- _What is expected_
The entries need to be copied exactly as they stand, images left out.

[[ Extracted data, beginning ]]

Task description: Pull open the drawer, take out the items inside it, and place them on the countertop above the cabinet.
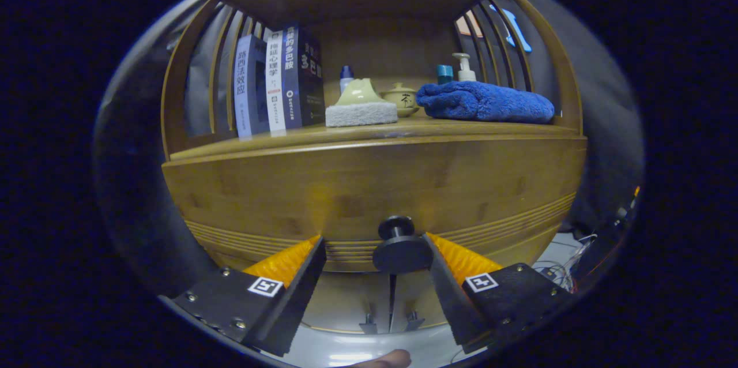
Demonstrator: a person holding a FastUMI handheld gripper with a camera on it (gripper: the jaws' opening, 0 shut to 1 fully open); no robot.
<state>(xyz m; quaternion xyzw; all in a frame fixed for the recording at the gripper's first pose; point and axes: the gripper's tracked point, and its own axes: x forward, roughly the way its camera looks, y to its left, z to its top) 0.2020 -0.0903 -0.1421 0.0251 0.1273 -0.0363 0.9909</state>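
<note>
A wooden drawer front of a bamboo cabinet faces me, closed, so its contents are hidden. Its round dark knob sticks out at the lower middle. My gripper is open, the knob sitting between the fingertips, close to the right finger and well apart from the left finger. Neither finger presses on it. The countertop runs directly above the drawer, under a shelf roof.
On the countertop stand upright books at the left, a sponge with a pale handle, a small lidded pot, small bottles and a pump bottle, and a folded blue towel at the right. Slatted sides close both ends.
</note>
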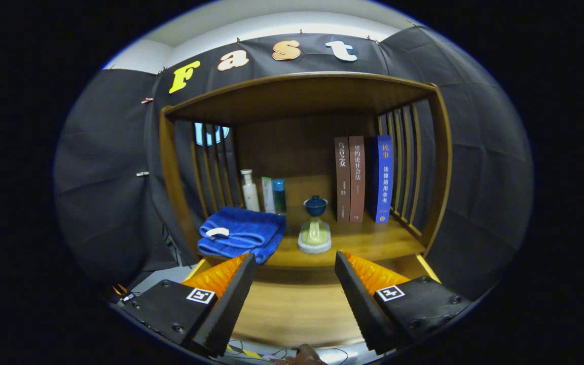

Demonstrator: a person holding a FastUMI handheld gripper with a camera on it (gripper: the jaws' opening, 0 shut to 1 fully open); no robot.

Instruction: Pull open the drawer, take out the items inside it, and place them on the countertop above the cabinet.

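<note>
Gripper view: I look into a wooden cabinet (439,167) with slatted sides and an open shelf
My tongs (295,263): spread wide, nothing between the two black fingers (231,299), each backed by orange ribbing
Drawer (297,309): lower centre of the frame, its wooden surface lies between and below my fingers; whether it is pulled out I cannot tell
Countertop (373,238): middle of the frame, just beyond my fingertips, carrying all the items listed below
Blue towel (241,233): folded, left of centre on the countertop, its front edge hanging slightly over, just past my left fingertip
Pale green holder (315,235): centre, on a white round base, with a small dark blue lidded cup (316,205) on top
Bottles (250,190): a white one and a teal-capped one beside a pale box, behind the towel near the left slats
Books (357,177): two brown and one blue, standing upright right of centre by the right slats
Cables: lower left, beside the cabinet
</note>
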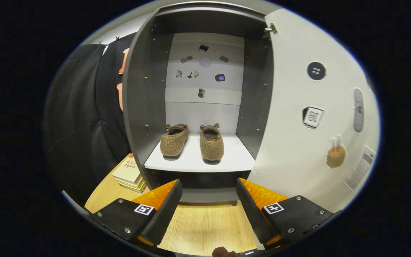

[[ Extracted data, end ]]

- _Exercise solution_
Task description: Pull open the drawer, take out the items inside it, and place them on the countertop above the cabinet.
Demonstrator: a person holding a FastUMI handheld gripper with a camera on it (gripper: the jaws' opening, 0 shut to 1 fully open); no robot.
<state>(xyz m; quaternion xyzw; all in a frame fixed for the recording at the gripper's first pose; point and axes: the gripper's tracked point, and its own axes: x forward, roughly the way its camera looks, y to its left, z to its top) 0.2020 -0.0903 -0.1421 0.0251 0.1273 -0.0363 0.9909</state>
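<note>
A wooden drawer front of a bamboo cabinet faces me, closed, so its contents are hidden. Its round dark knob sticks out at the lower middle. My gripper is open, the knob sitting between the fingertips, close to the right finger and well apart from the left finger. Neither finger presses on it. The countertop runs directly above the drawer, under a shelf roof.
On the countertop stand upright books at the left, a sponge with a pale handle, a small lidded pot, small bottles and a pump bottle, and a folded blue towel at the right. Slatted sides close both ends.
</note>
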
Demonstrator: a person holding a FastUMI handheld gripper with a camera on it (gripper: the jaws' opening, 0 shut to 1 fully open); no robot.

Instruction: Pull open the drawer, take out the items inside it, and place them on the countertop above the cabinet.

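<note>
Gripper view: I look into a wooden cabinet (439,167) with slatted sides and an open shelf
My tongs (295,263): spread wide, nothing between the two black fingers (231,299), each backed by orange ribbing
Drawer (297,309): lower centre of the frame, its wooden surface lies between and below my fingers; whether it is pulled out I cannot tell
Countertop (373,238): middle of the frame, just beyond my fingertips, carrying all the items listed below
Blue towel (241,233): folded, left of centre on the countertop, its front edge hanging slightly over, just past my left fingertip
Pale green holder (315,235): centre, on a white round base, with a small dark blue lidded cup (316,205) on top
Bottles (250,190): a white one and a teal-capped one beside a pale box, behind the towel near the left slats
Books (357,177): two brown and one blue, standing upright right of centre by the right slats
Cables: lower left, beside the cabinet
</note>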

The answer has been written out in full.